Olhando para os direitos do trabalhador, observa-e que a flexibilização recai, principalmente, sobre a compensação de horários de trabalho em parâmetros maiores que o semanal, a supressão de horas extraordinárias e suanão-integração nos cálculos dos demais pagamentos (FGTS, férias); a redução de salários por acordo coletivo; a participação nos lucros desvinculada dos salários; a remuneração variável; a desindexação dos salários, entre outros.
Enfim, a flexibilização é uma realidade atual e pode ser favorável para alguns fins, mas não deve haver perda do sentido do direito do trabalho.
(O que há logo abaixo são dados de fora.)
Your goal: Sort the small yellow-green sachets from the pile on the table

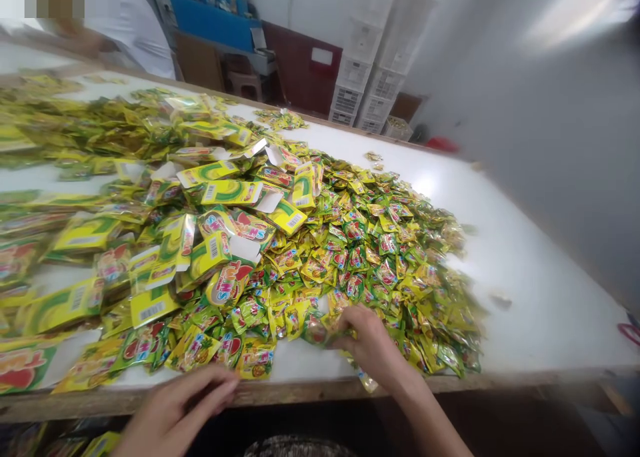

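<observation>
Small yellow and green candy packets [355, 283] lie heaped on a white table [520, 263], printed with watermelon and pineapple pictures. My right hand [367, 343] is at the near edge of this heap, its fingers closed around a small packet [316, 328] that is partly hidden at the fingertips. Close to the table's front edge is my left hand [183, 403], slightly blurred. Its thumb and index finger are a little apart, with nothing seen between them. Flat yellow candy boxes [233, 193], some with white flaps raised, lie left of the loose packets.
More packets and boxes [80, 130] spread over the table's left side. A person in white [135, 30] stands at the far left. Stacked white crates [355, 73], a blue surface [210, 20] and a stool [243, 77] are beyond the table. A grey wall [540, 110] rises at right.
</observation>
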Demonstrator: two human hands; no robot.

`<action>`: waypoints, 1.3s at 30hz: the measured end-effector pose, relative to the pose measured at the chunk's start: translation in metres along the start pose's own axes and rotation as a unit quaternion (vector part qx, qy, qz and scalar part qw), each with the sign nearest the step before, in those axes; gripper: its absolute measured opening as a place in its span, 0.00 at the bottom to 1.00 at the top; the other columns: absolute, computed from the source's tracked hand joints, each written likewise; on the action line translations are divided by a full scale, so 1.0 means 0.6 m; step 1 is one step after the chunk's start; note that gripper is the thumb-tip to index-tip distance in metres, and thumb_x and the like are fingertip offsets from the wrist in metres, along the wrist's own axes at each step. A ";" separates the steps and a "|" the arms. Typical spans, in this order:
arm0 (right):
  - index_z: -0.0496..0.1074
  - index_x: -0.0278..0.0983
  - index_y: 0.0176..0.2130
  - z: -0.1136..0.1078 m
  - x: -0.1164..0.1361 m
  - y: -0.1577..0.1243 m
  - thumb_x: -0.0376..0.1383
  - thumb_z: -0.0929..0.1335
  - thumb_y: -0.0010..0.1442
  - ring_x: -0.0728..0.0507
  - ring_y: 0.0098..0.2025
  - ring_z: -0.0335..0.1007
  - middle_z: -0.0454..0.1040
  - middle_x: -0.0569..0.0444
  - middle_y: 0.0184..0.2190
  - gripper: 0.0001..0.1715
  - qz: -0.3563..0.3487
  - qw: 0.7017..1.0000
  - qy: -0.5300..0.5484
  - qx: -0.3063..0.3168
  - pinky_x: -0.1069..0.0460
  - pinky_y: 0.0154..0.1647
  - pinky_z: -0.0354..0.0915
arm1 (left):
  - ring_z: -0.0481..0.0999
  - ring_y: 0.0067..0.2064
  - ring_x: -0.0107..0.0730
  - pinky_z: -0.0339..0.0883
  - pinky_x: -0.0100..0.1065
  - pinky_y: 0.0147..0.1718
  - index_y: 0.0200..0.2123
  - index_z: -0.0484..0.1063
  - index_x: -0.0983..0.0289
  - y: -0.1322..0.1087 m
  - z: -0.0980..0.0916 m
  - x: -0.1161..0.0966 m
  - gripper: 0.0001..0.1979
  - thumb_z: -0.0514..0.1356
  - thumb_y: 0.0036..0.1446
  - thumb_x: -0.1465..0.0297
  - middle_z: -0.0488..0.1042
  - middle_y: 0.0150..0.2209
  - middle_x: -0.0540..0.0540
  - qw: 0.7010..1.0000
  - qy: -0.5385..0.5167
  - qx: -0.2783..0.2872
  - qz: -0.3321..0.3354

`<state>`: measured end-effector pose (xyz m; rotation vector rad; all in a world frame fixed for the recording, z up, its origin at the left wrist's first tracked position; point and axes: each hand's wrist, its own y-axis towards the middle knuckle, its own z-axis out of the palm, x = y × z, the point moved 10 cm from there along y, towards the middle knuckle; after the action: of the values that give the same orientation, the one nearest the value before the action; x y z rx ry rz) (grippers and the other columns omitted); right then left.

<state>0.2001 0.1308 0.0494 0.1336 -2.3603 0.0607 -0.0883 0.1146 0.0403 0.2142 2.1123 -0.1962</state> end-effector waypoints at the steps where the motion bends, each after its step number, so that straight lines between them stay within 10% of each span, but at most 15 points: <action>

É conveniente que essa nova forma de relação seja acompanhada da adoção de outras medidas cada vez mais presentes nos ordenamentos jurídicos e que podem evitar a perda do ponto de equilíbrio na relação jurídica de trabalho.
· São exemplos dessas medidas: a participação dos trabalhadores nos lucros ou resultados em contrapartida à redução temporária salarial nas épocas de crise, a adequada regulamentação da dispensa arbitrária ou sem justa causa, no sentido de impedir dispensas retaliativas, sem vedar as dispensas motivadas por causas econômicas, organizacionais e tecnológicas, e a organização de um sistema eficiente de seguro-desemprego, estatal e não-estatal, manutenção do plano de saúde durante algum tempo após a extinção imotivada do contrato de trabalho.
· A terceirização é vista como um fator negativo nas relações trabalhistas, contudo, parece ser um caminho sem volta. Os vídeos abaixo apresentam opiniões divergentes de especialistas sobre o assunto.
· Terceirização de serviços - Rede TVT
· Terceirização possibilitou crescimento da empresa
Encerramento
Resumo da Unidade
Nesta unidade estudamos o início do movimento trabalhista e como ele se deu no Brasil, como os sindicatos surgiram e qual a sua finalidade, como sobrevivem e como eles estão inseridos na CLT, bem como atuam nas negociações coletivas. Estudamos a hierarquia existente nas leis trabalhista, onde uma lei superior não pode ser contrariada por uma lei inferior. Por fim, estudamos a flexibilização como uma particularidade das relações trabalhistas brasileiras.